A formação continuada para coordenação pedagógica foi um divisor de águas para mim, enquanto coordenadora pedagógica, pela primeira vez nesta função, foi um momento de muito aprendizado, de construir e fortalecer a minha identidade enquanto formadora, pesquisadora e gestora pedagógica. Ao estar a frente dos processos educativos e não conseguir atender as expectativas, tentar apagar os incêndios sem conseguir prevê-los, flexibilizar demais a formação escolar, não conseguir fortalecer a conscientização sobre a importância da formação continuada dentro da escola através da AC, não seguir a risca agenda pedagógica para atender todas as metas, não mobilizar de forma mais séria e comprometida as provas diagnósticas da SABE para que pudéssemos assim atuar de forma direta nos problemas detectados pela SABE.

Enfim… Acredito que estes fatores foram os que mais afetaram a pontuação do IDEB da nossa escola. Repito que a intenção não é apontar o dedo, é perceber nossas fragilidades, para poder crescer e melhorar através delas. Ninguém quer uma pontuação ruim. Ainda mais se você, como eu, sempre foi uma daquelas pessoas que sempre senta na frente na sala de aula, tem já tudo na ponta da língua, do lápis, as melhores notas, destacando-se na escola em todas as disciplinas e também na faculdade. E querer continuar assim, desejar que isso aconteça também no trabalho.

O desequilíbrio é necessário para podermos nos equilibrar, me ensinou uma amiga. Já a teoria do caos nos diz que situações caóticas estão presentes em tudo o que nos cerca e é a base do “efeito borboleta”. É uma das leis mais importantes no universo e está presente na essência de tudo à nossa volta.

A ideia central da teoria do caos é que uma pequenina mudança no início de um evento qualquer pode trazer conseqüências desconhecidas no futuro. Por isso, tais eventos seriam praticamente imprevisíveis – caóticos, portanto.

Parece assustador, estamos assim assustados/as com o resultado da escola, decepcionadas/os.

É só dar uma olhada nos fenômenos mais casuais da vida para notar que essa ideia faz sentido. Imagine que, no passado, você tenha perdido o vestibular na faculdade de seus sonhos porque um prego furou o pneu do ônibus. Desconsolado, você entra em outra universidade. Então, as pessoas com quem você vai conviver serão outras, seus amigos vão mudar, os amores serão diferentes, seus filhos e netos podem ser outros... No final, sua vida se alterou por completo, e tudo por causa do tal prego no início dessa sequência de eventos!
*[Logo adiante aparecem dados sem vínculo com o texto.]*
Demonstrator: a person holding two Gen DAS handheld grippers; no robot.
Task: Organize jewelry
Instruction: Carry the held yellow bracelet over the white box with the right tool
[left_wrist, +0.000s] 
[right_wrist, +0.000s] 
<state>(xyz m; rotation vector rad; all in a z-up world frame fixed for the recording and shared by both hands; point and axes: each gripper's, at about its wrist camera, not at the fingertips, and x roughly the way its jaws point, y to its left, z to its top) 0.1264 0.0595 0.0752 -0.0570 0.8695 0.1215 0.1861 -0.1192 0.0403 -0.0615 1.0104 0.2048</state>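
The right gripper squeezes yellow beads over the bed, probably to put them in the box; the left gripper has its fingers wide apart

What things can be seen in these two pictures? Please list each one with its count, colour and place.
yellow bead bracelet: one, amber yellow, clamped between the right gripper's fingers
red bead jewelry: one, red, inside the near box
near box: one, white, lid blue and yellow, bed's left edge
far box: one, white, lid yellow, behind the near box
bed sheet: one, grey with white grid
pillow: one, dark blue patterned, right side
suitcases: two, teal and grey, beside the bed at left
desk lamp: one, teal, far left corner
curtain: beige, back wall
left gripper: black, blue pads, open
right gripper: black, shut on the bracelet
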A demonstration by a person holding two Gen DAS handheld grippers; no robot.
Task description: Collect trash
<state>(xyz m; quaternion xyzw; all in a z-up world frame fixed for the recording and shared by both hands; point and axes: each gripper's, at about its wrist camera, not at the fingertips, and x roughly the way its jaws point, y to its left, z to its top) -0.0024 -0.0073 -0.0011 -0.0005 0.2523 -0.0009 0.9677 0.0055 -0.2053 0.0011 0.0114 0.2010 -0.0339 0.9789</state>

O que quero dizer é que tudo o que aconteceu contribuiu para gerar o resultado do Ideb da nossa escola, porém não devemos nos apegar ao caos, como diria minha avó, não adianta chorar pelo leite derramado. O ônibus já foi perdido, as provas já foram aplicadas, o ano já terminou e estamos no meio de uma pandemia.

Vamos retomar as reflexões, recomeçar, corrigir, ordenar e reconstruir. Replanejar.

O efeito borboleta não se trata apenas de resultados inesperados, mas de mudanças, se um evento pode causar mudanças negativas, podemos trabalhar para gerar mudanças positivas, planejadas em cima das ações que foram observadas como pontos fracos, erros que contribuíram para a queda na pontuação do Ideb, e assim poder esperar resultados diferentes na próxima vez.

A escola conta com uma equipe unida, inteligente, esforçada, confio neles/as, acredito em cada um, e acredito que iremos mudar e crescer, entendendo que juntos, avaliando, poderemos recomeçar com mais força para alcançar aquilo que desejamos para todos, realizar uma educação com qualidade, com afeto e que permita que os sonhos de cada aluno e alunas possam crescer, que o efeito borboleta seja transformador, no sentido de que tais asas batam no sentido da generosidade, da esperança.

Que nossas práticas escolares sejam cada vez mais comprometidas, engajadas, críticas e libertadoras, que possamos entender o valor da avaliação na escola, não é apenas para dar notas ou rotular pessoas com números, ela nos revela nossas fragilidades, é preciso desnudar-se de vaidades e reconhecer as nossas fragilidade, os nossos erros, para poder fortalecer-se, sermos maiores, reencontrar o equilíbrio.